# Work request
Copy out each line in the listing below where the word "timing" appears.

______

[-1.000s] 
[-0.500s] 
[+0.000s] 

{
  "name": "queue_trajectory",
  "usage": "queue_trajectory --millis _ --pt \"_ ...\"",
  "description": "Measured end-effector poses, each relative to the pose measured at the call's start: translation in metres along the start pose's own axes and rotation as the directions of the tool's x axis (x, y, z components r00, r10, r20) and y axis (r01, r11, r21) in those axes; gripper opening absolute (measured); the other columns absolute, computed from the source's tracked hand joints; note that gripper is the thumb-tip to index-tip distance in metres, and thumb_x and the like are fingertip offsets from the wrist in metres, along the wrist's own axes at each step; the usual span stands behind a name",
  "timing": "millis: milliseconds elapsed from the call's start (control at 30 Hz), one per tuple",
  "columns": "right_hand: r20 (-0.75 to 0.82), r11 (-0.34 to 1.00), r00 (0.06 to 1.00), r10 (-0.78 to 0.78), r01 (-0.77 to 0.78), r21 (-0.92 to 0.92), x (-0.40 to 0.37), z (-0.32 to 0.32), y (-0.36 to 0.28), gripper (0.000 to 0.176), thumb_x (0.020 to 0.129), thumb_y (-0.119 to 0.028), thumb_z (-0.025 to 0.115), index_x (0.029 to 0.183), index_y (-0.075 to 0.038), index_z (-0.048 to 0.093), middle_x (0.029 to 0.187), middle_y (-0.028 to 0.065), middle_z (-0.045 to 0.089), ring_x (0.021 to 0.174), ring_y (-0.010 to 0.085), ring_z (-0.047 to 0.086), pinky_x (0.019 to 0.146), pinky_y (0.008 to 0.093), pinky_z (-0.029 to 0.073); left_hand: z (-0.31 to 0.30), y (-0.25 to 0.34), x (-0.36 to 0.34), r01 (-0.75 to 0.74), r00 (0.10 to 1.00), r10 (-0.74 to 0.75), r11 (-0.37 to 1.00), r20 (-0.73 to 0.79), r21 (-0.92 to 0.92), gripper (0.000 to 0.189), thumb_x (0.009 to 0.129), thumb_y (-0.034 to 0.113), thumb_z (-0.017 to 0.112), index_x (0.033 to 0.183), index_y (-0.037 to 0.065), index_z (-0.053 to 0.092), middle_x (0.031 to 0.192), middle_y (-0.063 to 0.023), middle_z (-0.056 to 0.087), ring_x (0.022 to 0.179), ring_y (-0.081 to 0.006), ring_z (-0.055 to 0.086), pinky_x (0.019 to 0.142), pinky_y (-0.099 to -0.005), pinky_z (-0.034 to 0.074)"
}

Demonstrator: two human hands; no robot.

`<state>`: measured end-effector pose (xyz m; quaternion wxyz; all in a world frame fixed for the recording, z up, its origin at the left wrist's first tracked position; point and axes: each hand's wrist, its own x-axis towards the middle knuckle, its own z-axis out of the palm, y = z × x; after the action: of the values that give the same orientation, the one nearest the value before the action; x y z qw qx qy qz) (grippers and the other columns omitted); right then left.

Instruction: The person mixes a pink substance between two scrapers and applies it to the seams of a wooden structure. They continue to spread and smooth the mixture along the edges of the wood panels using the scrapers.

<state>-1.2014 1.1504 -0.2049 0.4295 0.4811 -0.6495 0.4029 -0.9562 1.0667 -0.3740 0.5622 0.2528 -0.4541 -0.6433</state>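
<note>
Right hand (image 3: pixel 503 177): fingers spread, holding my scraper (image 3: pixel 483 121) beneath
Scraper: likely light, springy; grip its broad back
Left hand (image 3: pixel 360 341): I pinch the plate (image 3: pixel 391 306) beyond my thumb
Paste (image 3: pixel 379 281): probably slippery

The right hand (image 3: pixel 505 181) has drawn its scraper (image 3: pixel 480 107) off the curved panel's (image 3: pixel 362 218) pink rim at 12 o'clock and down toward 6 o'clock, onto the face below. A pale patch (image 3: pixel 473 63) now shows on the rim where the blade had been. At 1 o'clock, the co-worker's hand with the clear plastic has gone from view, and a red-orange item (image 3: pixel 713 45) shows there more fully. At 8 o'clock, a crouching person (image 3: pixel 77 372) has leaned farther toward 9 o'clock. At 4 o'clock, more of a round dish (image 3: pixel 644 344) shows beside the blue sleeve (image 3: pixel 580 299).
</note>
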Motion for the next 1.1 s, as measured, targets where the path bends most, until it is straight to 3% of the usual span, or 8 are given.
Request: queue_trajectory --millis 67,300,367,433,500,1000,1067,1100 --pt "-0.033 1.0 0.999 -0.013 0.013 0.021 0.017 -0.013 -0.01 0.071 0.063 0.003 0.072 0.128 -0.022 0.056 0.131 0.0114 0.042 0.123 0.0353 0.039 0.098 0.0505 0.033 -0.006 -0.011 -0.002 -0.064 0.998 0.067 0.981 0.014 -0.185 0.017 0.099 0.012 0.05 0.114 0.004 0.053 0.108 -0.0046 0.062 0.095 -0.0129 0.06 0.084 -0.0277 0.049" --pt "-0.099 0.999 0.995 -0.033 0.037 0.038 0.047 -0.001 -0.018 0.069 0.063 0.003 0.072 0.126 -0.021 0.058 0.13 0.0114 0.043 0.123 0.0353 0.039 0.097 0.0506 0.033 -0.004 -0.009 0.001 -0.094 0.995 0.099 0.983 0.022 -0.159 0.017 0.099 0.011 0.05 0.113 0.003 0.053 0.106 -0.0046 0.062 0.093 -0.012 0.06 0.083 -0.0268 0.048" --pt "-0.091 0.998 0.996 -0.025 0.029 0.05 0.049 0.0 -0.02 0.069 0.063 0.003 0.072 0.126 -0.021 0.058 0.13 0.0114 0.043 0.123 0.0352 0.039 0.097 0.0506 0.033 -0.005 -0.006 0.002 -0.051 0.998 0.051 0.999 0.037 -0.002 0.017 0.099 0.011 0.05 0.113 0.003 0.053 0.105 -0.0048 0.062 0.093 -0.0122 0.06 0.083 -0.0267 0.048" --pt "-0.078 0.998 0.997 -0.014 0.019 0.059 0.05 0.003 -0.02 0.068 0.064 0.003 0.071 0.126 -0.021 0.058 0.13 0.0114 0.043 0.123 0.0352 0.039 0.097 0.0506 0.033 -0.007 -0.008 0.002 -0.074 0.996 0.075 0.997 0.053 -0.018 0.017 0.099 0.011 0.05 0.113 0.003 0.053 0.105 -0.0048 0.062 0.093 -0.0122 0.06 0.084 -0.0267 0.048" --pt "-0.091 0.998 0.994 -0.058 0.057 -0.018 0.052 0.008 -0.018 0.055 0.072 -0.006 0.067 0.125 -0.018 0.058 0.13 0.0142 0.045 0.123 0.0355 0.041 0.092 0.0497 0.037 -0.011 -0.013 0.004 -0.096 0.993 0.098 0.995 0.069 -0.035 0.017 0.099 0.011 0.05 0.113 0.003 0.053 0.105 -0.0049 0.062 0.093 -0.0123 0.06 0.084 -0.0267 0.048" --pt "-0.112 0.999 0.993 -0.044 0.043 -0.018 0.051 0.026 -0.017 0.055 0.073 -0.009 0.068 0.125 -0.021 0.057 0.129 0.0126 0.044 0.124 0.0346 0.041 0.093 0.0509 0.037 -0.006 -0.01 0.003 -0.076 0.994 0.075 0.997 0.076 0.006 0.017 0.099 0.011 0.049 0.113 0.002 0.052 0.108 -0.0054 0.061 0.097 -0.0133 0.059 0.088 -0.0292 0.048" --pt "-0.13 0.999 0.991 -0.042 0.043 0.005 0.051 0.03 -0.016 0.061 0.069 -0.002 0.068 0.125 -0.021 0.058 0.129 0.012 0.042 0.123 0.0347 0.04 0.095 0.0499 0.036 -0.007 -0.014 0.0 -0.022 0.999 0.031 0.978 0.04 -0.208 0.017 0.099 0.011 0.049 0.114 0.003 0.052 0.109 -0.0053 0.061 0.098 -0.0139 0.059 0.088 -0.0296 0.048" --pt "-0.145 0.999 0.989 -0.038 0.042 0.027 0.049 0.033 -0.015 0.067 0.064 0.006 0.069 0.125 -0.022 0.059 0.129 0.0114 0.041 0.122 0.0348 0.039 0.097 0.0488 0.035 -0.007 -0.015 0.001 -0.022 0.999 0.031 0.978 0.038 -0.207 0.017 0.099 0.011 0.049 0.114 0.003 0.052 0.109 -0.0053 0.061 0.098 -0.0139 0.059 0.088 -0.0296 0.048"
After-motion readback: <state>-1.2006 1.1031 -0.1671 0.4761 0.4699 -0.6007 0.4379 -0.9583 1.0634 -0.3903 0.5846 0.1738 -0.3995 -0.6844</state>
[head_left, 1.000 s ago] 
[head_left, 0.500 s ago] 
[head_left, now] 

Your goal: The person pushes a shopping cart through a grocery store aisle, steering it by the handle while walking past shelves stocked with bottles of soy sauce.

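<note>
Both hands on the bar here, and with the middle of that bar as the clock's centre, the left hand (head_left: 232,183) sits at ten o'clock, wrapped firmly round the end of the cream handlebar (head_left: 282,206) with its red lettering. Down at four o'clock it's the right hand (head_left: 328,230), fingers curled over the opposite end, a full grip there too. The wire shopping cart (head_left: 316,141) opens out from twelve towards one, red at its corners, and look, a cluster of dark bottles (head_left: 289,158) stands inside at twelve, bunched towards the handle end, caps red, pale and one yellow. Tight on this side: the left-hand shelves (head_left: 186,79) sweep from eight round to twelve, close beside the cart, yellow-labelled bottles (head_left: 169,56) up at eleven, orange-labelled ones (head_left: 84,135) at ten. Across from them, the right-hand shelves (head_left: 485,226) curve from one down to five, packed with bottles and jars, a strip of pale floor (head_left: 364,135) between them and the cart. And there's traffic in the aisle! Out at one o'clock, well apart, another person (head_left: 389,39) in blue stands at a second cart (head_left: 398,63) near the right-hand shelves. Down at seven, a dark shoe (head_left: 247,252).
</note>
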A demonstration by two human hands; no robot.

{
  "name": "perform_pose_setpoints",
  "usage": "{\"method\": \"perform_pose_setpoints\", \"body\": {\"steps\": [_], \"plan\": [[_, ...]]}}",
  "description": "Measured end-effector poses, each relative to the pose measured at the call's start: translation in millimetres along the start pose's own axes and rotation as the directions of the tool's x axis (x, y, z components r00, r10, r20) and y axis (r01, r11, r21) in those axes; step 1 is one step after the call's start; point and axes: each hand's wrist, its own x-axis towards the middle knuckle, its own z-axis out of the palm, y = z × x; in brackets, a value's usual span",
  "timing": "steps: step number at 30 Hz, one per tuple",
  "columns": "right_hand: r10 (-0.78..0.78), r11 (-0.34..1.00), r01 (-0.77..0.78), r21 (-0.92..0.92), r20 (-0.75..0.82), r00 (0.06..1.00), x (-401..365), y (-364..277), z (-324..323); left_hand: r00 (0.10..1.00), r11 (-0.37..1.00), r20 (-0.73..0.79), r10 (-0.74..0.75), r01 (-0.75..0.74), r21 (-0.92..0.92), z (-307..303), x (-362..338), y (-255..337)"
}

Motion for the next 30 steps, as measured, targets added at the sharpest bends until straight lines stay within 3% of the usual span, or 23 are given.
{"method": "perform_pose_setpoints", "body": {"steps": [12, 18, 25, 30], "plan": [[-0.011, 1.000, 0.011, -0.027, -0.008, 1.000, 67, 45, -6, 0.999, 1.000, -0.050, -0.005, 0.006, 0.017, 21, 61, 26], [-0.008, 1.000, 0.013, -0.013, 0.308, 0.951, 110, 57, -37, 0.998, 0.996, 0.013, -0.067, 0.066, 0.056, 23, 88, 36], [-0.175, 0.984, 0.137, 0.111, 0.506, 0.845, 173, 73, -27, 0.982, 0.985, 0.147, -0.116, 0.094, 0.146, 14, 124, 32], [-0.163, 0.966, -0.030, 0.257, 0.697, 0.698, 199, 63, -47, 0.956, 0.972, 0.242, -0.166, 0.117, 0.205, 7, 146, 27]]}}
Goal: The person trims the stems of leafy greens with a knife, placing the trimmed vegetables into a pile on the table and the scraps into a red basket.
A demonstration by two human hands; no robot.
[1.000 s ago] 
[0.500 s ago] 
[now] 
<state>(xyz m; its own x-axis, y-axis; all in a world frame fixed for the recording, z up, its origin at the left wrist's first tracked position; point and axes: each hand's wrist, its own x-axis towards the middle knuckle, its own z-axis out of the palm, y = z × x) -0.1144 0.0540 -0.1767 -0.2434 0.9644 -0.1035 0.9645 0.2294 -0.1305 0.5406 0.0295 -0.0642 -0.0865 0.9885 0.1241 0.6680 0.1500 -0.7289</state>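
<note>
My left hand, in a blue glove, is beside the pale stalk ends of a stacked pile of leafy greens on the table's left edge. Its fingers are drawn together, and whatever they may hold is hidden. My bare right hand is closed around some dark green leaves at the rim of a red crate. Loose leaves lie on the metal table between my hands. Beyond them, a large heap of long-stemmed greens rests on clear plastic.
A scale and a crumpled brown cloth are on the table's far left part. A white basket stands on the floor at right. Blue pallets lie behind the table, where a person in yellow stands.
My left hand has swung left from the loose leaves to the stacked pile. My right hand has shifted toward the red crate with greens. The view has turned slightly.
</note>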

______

# Result
  "timing": "millis: milliseconds elapsed from the call's start (control at 30 Hz), one per tuple",
  "timing": "steps: step number at 30 Hz, one per tuple",

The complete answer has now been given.